MAST30001 Stochastic Modelling
Tutorial Sheet 10
1. The lifetime in hours of a saw blade in a lumber mill is a random variable with
density proportional to x(2− x) on 0 < x < 2. When the mill opened a new blade
was put in the saw. Every time a blade fails it is immediately replaced with a new
one. Since the mill is automated, it operates 24 hours a day, seven days a week.
(a) Model the number Nt of saw blades that have been replaced t hours after the
mill opened as a renewal process and determine the density, mean, and variance
of the random times between renewals.
(b) On average, about how many replacement blades for the saw will the mill go
through in the first 30 days of opening?
(c) Give an interval around your estimate from (b) that will have a 95% chance of
covering the true number of saws needed in the first 30 days.

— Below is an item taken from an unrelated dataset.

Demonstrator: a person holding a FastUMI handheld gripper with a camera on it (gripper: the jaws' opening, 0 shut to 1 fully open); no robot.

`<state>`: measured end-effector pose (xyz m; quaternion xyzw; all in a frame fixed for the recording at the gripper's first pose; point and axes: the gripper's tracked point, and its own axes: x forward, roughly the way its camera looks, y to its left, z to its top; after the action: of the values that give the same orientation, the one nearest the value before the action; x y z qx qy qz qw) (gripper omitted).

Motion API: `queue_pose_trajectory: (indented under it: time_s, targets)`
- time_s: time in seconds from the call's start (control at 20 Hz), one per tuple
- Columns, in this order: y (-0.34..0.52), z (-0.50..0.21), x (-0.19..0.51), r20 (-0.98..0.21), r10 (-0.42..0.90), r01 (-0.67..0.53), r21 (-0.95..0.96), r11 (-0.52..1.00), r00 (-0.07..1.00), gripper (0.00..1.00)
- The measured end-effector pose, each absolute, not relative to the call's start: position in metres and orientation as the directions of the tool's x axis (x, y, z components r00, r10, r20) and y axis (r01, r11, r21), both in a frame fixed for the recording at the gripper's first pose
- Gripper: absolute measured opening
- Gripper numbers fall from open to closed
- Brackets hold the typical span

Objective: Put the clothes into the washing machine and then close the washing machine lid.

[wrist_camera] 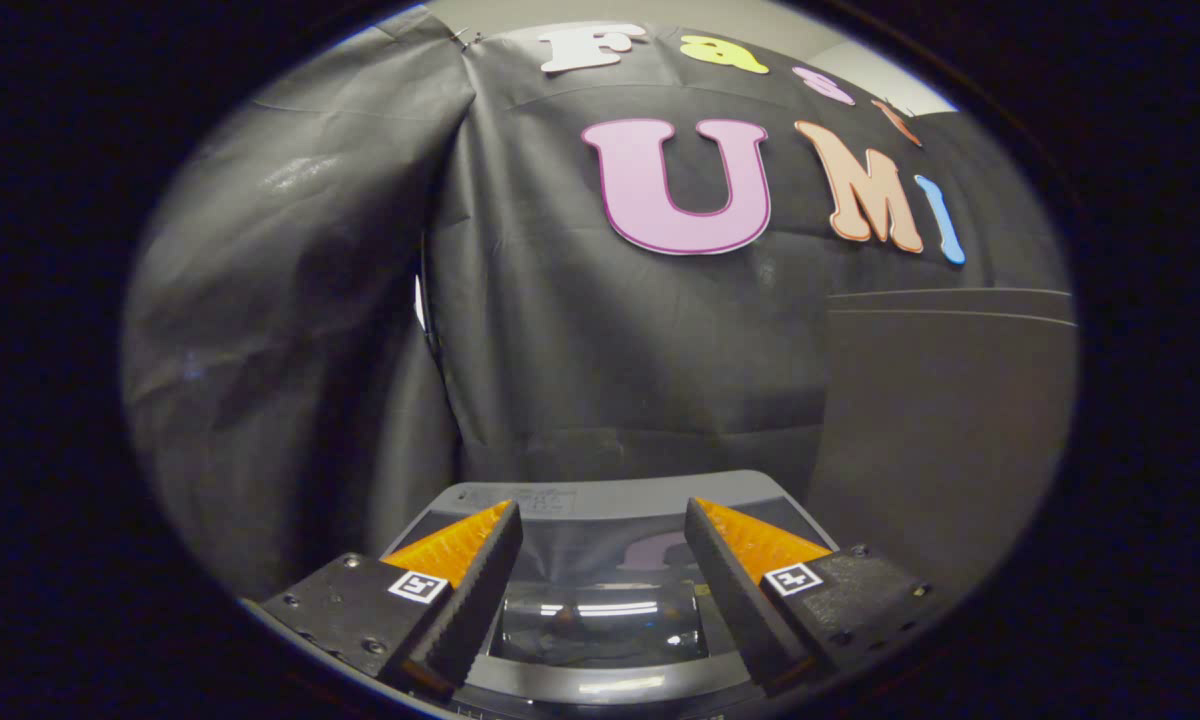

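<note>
Gripper view: gripper (603, 520) fingers wide apart, empty, above the washing machine (600, 495) with its glossy lid (600, 620) flat

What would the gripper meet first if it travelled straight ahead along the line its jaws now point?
Probably the black cloth wall behind the washing machine. The gripper, jaws open and holding nothing, seems aimed above the machine's glossy lid, though depth is hard to judge.
</note>
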<state>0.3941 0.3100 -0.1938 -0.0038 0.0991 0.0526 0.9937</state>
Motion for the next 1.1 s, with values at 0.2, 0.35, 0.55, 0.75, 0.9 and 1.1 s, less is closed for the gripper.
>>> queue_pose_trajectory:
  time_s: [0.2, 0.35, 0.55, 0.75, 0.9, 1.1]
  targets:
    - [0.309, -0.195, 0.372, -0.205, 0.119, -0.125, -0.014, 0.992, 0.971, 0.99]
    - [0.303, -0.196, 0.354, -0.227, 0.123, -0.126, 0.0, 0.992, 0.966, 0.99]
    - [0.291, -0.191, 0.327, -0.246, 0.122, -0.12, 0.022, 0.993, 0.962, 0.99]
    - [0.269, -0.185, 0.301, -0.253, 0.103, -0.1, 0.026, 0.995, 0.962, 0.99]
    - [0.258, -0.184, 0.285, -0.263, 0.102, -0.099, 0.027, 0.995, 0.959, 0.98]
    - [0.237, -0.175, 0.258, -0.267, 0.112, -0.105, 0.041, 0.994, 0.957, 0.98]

(d) If you show up at the mill at the end of day 30, about what is the mean and
variance of the amount of time you’ll have to wait for the current blade in use
to be replaced?
2. A faculty course advisor is giving advice to students doing either course A or
course B. Course A is rather structured and so advice is simple. Course B has
more flexibility and so students need more time to select subjects. Moreover, in
some complicated situations advising time can be more than 15 minutes and for
these cases, the student is sent to talk to a faculty officer after 15 minutes. We
assume that the distributions of the time (in hours) that the advisor spends talking
to a given student have densities
(A) fA(x) = 32(1/4− x), x ∈ (0, 1/4),
(B) fB(x) = 32x, x ∈ (0, 1/4).
On each day, either only the course A or course B students can come to the course
advice session. We assume advisors work without breaks, there are always students
waiting for advice, and that the time that advice sessions last are i.i.d. Denote by
Nt the number of students an advisor has finished talking to t hours into the day.
Answer the following questions for both cases (A) and (B).
(a) About how many students can be advised in a typical 8 hour work day?
(b) Determine an interval that contains N8 with roughly 95% probability.
(c) What is the density of the limiting (as t→∞) residual lifetime TNt+1 − t?
(d) What is the joint density of the limiting (as t→∞) residual lifetime TNt+1− t
and age t− TNt?
3. (Thinned Renewal Process) Consider a renewal process with mean interarrival time
µ. Suppose that each event of this process is independently “counted” with proba-
bility p. Let Nt denote the number of counted events by time t; t > 0.
(a) Is (Nt)t≥0 a renewal process?
(b) What is limt→∞Nt/t?
4. (Delayed renewal process) A renewal process for which the time until the initial
renewal, say τ0, has a different distribution than the remaining interarrival times,
say τ1, τ2, . . ., is called a delayed (or a general) renewal process. If Nt is the number
of renewals of a delayed renewal process in [0, t], then show that limt→∞Nt/t→ 1/µ,
where µ = E[τ1].
5. The phenomenon in a renewal process (Nt)t≥0, that TNt+1 − TNt , the length of
a typical interval straddling a large value of t, is larger than the typical interval
length, τi, is sometimes called size biasing. Intervals aren’t selected at random to
straddle t, but longer intervals are more likely. Size biasing arises frequently in
statistical sampling. Consider a remote tourist destination that wants to estimate
the average length of a tourist’s visit. Two sampling schemes are up for discussion.
The first scheme uses the estimate of the average of the lengths of tourists’ visit from
a randomly chosen sample of tourists leaving the airport of the destination while
the second scheme uses the estimate of the average of the lengths of tourists’ visit
from a randomly chosen sample of tourists staying at hotels. These averages will
not be the same. Why? Which is bigger? Which scheme is the most appropriate to
estimate the average length of a tourist’s visit?